[Work required]: Output the lines below exactly, please, from the first line until the line with "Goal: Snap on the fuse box", counting both.

[Dataset content]:
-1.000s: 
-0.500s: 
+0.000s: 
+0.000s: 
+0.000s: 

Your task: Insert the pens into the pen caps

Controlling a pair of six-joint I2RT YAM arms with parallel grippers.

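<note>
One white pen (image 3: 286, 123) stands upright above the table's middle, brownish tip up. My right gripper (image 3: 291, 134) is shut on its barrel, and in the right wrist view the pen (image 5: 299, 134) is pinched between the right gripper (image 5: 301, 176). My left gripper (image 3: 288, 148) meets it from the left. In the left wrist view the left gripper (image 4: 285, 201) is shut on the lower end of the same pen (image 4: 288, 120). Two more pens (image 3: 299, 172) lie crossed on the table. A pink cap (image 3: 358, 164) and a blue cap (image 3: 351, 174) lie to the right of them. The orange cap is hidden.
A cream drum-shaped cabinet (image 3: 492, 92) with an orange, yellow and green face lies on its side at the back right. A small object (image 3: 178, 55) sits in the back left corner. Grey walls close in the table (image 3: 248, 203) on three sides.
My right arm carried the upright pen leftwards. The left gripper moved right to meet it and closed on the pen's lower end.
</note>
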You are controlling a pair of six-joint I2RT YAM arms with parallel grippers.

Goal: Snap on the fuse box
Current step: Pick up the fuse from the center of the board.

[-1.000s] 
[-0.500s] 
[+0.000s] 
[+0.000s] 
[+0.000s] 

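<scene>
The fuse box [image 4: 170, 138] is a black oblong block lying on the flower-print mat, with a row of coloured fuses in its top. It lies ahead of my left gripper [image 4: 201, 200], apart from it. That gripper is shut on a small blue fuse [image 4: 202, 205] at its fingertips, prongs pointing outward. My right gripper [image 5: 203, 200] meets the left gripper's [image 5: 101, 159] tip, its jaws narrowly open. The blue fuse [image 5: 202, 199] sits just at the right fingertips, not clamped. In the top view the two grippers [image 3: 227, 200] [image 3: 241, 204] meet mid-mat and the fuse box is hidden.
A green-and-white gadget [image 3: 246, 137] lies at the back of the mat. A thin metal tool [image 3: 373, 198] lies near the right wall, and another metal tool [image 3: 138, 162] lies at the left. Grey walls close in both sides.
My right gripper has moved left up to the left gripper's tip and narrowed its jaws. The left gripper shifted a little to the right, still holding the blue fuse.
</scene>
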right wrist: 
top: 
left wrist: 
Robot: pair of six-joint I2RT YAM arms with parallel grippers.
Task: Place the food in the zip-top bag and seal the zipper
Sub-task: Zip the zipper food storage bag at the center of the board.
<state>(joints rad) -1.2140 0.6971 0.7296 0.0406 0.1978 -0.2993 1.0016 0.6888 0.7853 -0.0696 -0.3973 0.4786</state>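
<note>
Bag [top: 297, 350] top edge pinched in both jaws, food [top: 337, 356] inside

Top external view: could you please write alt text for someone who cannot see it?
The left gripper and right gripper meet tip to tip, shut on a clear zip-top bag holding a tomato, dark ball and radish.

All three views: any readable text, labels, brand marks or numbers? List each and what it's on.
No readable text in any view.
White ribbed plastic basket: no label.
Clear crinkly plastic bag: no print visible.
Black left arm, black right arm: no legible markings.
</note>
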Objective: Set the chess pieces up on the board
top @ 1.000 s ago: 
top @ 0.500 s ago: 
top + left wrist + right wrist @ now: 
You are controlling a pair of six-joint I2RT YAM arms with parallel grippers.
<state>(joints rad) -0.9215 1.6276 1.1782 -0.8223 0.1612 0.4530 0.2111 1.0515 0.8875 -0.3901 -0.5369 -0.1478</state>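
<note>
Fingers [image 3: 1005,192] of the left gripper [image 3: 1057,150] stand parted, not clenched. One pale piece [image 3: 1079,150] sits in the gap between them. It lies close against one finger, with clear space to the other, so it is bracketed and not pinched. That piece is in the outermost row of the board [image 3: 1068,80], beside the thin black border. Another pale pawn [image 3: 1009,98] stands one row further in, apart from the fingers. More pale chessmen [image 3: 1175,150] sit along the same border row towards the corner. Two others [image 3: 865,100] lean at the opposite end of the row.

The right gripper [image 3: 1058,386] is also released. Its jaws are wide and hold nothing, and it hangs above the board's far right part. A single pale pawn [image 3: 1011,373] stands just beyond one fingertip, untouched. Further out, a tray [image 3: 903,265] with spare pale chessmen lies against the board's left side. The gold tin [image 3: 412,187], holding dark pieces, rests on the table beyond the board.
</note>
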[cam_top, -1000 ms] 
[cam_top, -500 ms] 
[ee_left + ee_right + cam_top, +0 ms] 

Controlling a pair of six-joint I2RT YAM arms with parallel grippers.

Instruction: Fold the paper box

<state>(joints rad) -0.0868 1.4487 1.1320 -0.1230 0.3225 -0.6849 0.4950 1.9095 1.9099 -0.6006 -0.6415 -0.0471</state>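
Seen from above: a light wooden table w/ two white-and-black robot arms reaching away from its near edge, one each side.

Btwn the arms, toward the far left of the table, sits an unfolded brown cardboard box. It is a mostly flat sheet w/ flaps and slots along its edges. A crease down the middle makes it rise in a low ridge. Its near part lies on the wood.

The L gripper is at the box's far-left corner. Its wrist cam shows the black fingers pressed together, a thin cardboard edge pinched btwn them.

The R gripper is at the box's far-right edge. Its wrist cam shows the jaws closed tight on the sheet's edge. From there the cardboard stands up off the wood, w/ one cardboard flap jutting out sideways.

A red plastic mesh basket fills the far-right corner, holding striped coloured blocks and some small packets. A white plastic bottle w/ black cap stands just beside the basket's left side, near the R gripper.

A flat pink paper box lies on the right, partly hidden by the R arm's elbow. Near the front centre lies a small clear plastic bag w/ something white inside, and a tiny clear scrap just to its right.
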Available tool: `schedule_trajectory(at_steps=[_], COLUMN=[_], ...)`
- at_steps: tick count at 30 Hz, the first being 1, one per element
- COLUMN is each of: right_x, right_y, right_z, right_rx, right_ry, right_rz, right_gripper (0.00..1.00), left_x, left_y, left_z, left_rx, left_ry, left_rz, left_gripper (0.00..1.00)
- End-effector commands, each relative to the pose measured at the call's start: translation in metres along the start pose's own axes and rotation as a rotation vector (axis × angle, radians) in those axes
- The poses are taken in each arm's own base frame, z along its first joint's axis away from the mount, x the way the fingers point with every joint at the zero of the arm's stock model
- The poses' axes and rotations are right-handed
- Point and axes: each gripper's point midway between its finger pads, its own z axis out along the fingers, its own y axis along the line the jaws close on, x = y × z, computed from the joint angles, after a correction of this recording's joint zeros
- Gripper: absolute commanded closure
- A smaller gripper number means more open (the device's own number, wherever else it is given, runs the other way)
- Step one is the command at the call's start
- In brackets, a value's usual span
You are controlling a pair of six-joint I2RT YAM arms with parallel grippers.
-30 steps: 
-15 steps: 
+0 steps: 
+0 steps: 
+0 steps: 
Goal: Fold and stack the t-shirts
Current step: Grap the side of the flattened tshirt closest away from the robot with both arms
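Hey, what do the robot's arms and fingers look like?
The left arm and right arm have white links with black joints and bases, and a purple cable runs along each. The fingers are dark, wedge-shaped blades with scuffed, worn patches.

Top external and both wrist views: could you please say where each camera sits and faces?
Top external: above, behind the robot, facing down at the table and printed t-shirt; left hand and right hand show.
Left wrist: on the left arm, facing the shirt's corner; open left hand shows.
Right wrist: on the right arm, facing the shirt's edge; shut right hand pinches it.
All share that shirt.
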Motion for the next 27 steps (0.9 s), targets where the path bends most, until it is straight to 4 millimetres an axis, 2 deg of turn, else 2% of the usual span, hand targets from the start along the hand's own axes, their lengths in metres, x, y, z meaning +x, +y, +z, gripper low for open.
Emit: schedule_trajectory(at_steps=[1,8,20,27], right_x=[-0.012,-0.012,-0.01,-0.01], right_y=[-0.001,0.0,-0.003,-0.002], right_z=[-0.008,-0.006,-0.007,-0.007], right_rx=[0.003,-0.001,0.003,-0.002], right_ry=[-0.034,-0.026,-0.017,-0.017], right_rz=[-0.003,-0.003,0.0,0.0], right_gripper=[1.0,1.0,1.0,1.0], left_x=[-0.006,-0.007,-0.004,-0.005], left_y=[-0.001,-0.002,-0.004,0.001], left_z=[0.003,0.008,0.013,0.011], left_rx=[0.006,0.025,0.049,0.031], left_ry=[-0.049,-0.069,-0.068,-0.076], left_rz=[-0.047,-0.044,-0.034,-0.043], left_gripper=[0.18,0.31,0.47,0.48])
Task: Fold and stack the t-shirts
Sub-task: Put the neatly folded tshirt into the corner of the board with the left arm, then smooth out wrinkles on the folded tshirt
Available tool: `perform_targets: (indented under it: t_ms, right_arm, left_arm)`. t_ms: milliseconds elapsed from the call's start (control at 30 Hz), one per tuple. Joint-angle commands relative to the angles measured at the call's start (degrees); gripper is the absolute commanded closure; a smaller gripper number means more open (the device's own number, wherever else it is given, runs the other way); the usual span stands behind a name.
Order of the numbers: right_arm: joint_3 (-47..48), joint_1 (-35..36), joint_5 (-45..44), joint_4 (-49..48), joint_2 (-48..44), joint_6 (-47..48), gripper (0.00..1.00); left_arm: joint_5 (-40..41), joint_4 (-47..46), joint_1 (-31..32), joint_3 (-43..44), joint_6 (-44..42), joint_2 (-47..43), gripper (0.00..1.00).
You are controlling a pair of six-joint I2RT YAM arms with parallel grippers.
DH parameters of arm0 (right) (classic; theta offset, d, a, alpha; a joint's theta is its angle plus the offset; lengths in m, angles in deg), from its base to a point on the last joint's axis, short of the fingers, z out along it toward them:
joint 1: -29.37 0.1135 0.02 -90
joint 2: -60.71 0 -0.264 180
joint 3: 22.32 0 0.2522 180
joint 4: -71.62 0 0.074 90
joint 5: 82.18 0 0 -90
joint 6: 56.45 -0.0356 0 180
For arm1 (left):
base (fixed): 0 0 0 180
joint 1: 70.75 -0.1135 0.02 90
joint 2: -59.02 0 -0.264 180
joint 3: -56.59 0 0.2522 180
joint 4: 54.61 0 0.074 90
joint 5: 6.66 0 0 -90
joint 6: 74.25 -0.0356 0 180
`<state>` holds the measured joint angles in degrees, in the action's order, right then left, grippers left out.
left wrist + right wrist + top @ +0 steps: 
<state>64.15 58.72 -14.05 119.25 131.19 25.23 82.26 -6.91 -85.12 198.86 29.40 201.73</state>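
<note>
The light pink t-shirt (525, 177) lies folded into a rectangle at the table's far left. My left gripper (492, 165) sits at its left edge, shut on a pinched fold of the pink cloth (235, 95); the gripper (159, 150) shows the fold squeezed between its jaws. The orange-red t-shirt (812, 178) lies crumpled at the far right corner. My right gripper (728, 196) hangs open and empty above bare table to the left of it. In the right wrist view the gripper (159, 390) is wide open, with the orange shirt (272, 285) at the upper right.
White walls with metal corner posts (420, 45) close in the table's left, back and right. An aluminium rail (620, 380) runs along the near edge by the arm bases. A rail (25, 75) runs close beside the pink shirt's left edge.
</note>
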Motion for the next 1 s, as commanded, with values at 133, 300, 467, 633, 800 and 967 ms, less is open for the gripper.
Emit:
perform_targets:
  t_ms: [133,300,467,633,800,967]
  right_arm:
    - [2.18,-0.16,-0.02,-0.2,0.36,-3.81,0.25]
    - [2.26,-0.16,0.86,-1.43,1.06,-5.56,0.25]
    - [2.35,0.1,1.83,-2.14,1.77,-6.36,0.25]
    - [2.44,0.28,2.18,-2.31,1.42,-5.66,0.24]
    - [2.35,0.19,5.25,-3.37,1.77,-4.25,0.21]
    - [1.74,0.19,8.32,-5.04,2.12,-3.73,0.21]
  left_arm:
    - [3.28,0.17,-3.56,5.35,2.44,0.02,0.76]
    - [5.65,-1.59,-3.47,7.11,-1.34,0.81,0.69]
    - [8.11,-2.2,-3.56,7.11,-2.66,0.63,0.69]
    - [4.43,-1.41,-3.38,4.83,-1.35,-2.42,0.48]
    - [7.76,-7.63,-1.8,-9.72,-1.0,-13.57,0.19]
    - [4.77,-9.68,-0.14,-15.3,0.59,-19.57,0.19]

[Output for this exercise]:
-1.000s: 
-0.500s: 
+0.000s: 
+0.000s: 
+0.000s: 

Your task: Insert the pens into the pen caps

Controlling a pair of six-joint I2RT YAM arms with parallel grippers.

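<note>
One white pen (image 3: 286, 123) stands upright above the table's middle, brownish tip up. My right gripper (image 3: 291, 134) is shut on its barrel, and in the right wrist view the pen (image 5: 299, 134) is pinched between the right gripper (image 5: 301, 176). My left gripper (image 3: 288, 148) meets it from the left. In the left wrist view the left gripper (image 4: 285, 201) is shut on the lower end of the same pen (image 4: 288, 120). Two more pens (image 3: 299, 172) lie crossed on the table. A pink cap (image 3: 358, 164) and a blue cap (image 3: 351, 174) lie to the right of them. The orange cap is hidden.
A cream drum-shaped cabinet (image 3: 492, 92) with an orange, yellow and green face lies on its side at the back right. A small object (image 3: 178, 55) sits in the back left corner. Grey walls close in the table (image 3: 248, 203) on three sides.
My right arm carried the upright pen leftwards. The left gripper moved right to meet it and closed on the pen's lower end.
</note>
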You are controlling a pair of six-joint I2RT YAM arms with parallel grippers.

Goal: Snap on the fuse box

The exercise requires nothing more.